Recorded in a former sheep-shearing shed in Apollo Bay, Victoria by Mikey Young, Melbourne, Florida recalls the brief but golden period of late-seventies punk (which included the aforementioned Saints and Celibate Rifles). But, instead of taking cues from their punk countrymen, Dick Diver play in the jangly style more familiar to fans of groups like The Adverts and The Only Ones. These are underachieving anthems that make the soul feel warm (owed in part to fantastic guitar tone and multi-part vocal melody). I've long held that the best rock n' roll music is made by people who write epic songs without sounding like they give a shit. That is Dick Diver to a fault. Every track on Melbourne, Florida has a certain endearing off-the-cuff quality, but is also teeming with great ideas. This band plays like they have something to say and don't really care who hears it. That's a hard line to walk. But, when it's done well, it makes for magical music.

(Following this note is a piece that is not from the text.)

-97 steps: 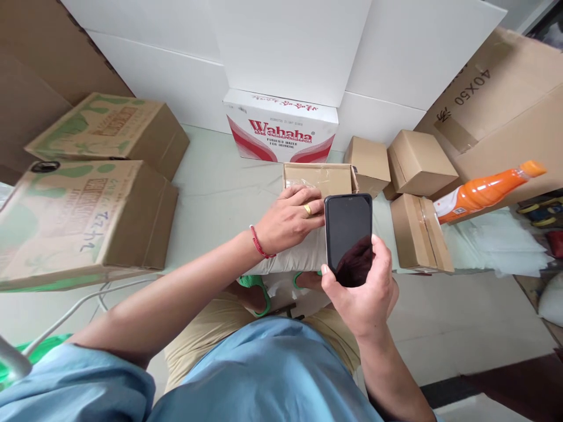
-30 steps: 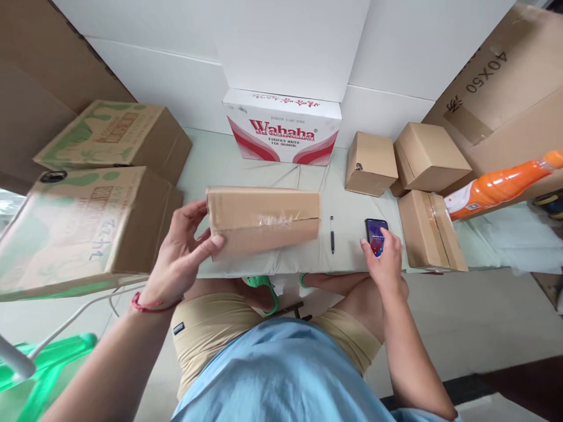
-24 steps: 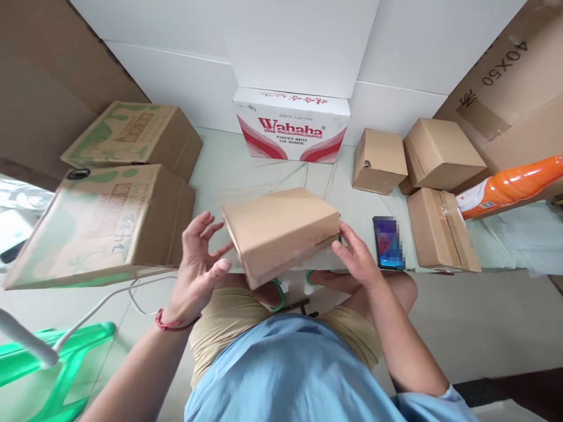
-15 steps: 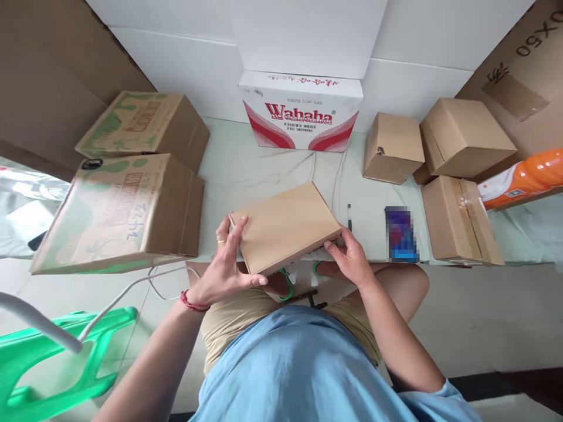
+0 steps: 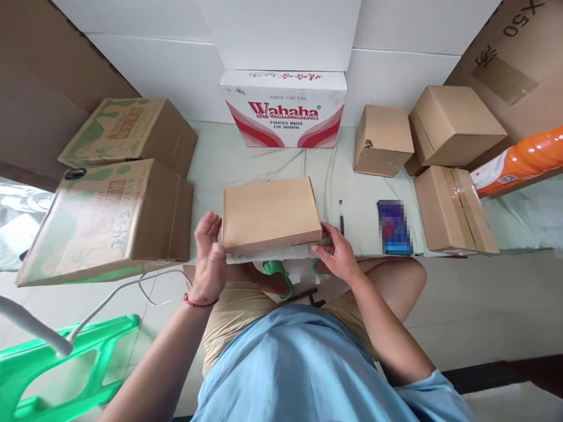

Just listen to a song like Leftovers. You have this massive 1 1/2 minutes introduction to a simple little love lyric from drummer Stephanie Hughes. It is the bravado of rock, coupled with the sweetness of pop; a combination irresistable to any oxygen breathing human being. Dick Diver don't come off as snotty brats or overliterate snobs on Melbourne, Florida. This isn't overly fashionable or so obtuse as to be unlistenable. It is a formula as old as music itself. The boy pines for the girl. The girl pines for the boy. What is special here is that the approach is both raw and thoughtful. I want every band to be Dick Diver. Unfortunately, it takes a lot to be this honest and talented.

Melbourne, Florida isn't going to change your concept of what music can be. That isn't what it's meant for. What it might do however is show you how good music can be. Writing ten minutes solos for broken Moog machines or songs arcs about Assyrian mythology doesn't make you a better musician. It usually just makes you an asshole. You can follow those naked emperors all day long for all I care. I'll be investing my time in groups like Dick Diver.